14 From the CPU Perspective How to Efficiently Utilize the CPU

14 From the CPU Perspective - How to Efficiently Utilize the CPU #

Hello, I’m Wu Lei.

In daily development and optimization work, some colleagues often complain to me, “Why is the CPU utilization of my application so low? In such a large cluster, the CPU utilization is only 10%!” Indeed, low CPU utilization is not only a waste of valuable hardware resources, but also makes it difficult to achieve satisfactory end-to-end performance of the application. So, in the development of distributed applications, how can we efficiently utilize the CPU?
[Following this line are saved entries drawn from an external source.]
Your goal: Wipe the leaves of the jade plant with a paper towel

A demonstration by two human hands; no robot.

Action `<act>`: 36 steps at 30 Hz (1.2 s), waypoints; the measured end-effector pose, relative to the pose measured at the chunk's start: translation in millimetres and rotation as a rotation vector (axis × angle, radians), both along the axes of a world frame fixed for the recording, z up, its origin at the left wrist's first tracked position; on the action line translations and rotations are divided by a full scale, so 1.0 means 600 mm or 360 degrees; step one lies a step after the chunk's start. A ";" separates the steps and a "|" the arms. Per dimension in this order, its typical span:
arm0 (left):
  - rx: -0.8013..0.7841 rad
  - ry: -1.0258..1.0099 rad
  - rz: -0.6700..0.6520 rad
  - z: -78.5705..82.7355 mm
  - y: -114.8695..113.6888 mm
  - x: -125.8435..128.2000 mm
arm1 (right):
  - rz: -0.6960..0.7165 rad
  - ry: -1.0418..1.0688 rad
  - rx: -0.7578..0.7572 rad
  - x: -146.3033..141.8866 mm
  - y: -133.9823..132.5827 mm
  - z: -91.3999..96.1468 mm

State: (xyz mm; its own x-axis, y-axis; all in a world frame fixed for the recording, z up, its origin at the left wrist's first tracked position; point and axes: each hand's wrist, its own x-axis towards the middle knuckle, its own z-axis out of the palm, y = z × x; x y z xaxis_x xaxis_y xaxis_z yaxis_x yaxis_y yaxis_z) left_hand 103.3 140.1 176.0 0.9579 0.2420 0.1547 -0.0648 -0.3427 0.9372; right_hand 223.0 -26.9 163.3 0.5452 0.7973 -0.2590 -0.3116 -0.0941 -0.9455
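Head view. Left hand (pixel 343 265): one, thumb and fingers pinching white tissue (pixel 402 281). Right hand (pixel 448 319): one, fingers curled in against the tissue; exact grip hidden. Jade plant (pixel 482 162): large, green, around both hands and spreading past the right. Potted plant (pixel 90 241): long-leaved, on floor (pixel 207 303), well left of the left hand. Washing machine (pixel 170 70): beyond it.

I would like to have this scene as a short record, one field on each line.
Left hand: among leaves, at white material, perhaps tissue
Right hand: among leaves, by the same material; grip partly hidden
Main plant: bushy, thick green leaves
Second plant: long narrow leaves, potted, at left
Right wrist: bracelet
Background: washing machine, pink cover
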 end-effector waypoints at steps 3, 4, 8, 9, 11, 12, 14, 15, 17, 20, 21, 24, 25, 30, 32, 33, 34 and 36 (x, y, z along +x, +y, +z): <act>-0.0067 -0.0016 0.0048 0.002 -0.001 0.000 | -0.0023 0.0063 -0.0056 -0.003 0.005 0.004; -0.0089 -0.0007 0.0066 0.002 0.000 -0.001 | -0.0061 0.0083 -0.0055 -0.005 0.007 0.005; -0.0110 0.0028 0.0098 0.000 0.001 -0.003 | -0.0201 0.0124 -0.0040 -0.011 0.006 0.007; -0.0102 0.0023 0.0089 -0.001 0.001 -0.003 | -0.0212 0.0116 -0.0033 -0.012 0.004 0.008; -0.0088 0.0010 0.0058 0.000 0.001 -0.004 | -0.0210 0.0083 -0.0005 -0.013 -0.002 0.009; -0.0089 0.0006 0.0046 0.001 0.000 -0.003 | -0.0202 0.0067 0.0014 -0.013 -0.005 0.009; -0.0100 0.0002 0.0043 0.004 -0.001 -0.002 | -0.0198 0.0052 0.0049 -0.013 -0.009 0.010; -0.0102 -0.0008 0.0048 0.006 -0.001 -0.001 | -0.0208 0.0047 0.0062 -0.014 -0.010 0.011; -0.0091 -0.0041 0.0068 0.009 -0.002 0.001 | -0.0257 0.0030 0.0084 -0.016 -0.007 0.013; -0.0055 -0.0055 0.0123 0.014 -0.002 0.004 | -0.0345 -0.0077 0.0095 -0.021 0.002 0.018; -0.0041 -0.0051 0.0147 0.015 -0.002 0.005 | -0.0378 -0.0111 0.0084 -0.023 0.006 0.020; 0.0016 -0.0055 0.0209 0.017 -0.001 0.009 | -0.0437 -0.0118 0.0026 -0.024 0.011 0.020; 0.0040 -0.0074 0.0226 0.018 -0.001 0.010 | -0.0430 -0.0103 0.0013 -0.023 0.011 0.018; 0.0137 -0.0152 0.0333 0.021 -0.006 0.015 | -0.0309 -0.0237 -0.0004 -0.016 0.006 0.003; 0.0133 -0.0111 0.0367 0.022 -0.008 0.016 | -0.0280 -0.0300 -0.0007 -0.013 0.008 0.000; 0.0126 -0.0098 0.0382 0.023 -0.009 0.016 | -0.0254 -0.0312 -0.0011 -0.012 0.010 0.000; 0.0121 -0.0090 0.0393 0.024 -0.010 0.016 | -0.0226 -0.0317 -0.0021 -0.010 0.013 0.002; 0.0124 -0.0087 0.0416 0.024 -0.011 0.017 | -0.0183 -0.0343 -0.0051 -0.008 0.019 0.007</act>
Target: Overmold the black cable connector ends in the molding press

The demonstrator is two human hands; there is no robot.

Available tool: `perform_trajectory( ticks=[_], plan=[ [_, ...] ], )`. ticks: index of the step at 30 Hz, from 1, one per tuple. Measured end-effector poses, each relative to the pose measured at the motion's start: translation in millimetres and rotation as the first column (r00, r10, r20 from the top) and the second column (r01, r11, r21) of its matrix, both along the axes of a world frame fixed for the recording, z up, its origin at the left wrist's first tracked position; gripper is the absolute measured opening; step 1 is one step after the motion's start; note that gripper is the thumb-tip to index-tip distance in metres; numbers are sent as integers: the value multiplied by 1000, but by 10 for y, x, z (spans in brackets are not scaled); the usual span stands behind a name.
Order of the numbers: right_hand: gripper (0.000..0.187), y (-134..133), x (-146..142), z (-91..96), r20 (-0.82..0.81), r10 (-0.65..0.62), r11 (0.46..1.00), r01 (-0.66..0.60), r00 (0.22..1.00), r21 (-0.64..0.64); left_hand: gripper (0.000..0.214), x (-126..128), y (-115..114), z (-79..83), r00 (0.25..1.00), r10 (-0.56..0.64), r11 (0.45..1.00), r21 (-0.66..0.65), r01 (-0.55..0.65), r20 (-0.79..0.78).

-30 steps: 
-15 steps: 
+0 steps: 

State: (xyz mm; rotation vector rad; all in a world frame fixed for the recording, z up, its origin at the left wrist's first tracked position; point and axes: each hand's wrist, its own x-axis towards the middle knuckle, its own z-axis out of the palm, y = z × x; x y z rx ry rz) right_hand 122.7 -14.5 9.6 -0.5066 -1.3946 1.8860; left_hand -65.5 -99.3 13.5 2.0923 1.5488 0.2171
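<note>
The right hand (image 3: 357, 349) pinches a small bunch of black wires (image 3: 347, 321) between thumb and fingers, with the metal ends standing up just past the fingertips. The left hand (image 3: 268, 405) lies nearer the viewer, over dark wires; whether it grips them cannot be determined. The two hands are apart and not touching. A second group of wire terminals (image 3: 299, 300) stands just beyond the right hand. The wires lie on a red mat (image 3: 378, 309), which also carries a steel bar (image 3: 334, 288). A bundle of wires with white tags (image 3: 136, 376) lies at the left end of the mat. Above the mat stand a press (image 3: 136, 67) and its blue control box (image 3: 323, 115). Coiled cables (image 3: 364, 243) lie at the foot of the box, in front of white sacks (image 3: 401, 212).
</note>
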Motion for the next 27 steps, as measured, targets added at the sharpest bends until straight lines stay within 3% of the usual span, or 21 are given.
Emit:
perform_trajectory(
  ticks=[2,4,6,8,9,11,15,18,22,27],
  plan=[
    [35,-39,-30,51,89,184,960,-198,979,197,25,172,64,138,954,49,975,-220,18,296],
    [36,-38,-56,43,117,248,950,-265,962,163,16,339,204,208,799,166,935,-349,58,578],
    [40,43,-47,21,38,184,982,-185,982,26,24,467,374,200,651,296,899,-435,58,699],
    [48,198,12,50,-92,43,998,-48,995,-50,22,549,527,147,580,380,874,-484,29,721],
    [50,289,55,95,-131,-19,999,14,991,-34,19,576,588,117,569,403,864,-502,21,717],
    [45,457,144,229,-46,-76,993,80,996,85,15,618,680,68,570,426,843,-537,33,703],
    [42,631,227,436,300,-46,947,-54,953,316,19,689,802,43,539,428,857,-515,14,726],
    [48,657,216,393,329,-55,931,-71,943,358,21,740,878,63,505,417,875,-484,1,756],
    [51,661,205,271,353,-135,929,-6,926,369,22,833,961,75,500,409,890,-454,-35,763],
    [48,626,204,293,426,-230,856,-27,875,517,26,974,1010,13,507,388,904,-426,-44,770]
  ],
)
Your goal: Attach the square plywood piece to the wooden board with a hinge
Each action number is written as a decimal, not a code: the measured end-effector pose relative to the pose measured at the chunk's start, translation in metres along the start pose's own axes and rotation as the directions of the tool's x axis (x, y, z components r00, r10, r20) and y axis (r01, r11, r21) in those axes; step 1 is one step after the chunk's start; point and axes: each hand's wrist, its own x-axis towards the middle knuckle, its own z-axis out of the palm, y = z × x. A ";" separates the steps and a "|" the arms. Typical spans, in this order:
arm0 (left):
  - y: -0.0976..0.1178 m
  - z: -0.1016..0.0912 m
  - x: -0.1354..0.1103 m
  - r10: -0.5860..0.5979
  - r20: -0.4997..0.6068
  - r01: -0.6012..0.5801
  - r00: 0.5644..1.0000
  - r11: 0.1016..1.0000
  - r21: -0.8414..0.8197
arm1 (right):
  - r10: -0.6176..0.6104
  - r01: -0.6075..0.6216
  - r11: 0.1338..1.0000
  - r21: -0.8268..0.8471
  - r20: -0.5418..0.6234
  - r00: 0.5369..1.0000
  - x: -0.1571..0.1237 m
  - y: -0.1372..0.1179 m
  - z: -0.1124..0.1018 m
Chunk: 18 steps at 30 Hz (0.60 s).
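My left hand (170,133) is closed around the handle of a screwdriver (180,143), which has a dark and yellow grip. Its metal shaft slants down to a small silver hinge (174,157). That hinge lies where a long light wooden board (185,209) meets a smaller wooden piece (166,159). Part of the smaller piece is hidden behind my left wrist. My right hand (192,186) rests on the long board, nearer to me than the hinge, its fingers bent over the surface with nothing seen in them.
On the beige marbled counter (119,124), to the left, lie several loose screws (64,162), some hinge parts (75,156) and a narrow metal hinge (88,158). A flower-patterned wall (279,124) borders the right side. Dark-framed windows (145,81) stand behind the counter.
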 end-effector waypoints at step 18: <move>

As we mentioned before, the ultimate goal of performance tuning is to seek synergy and balance among all participating hardware resources, so that the hardware resources can reach a balanced and bottleneck-free state. For the CPU, the hardware resource that most requires synergy and balance is none other than the memory. There are mainly two reasons for this: on the one hand, only memory can bear the processing latency; on the other hand, the memory supplies data directly to the CPU registers through the data bus on the motherboard. Therefore, clarifying the relationship between them can lay a better foundation for performance tuning.

So, in today’s lecture, let’s start from the perspective of hardware resource balance and analyze how the CPU and memory should collaborate.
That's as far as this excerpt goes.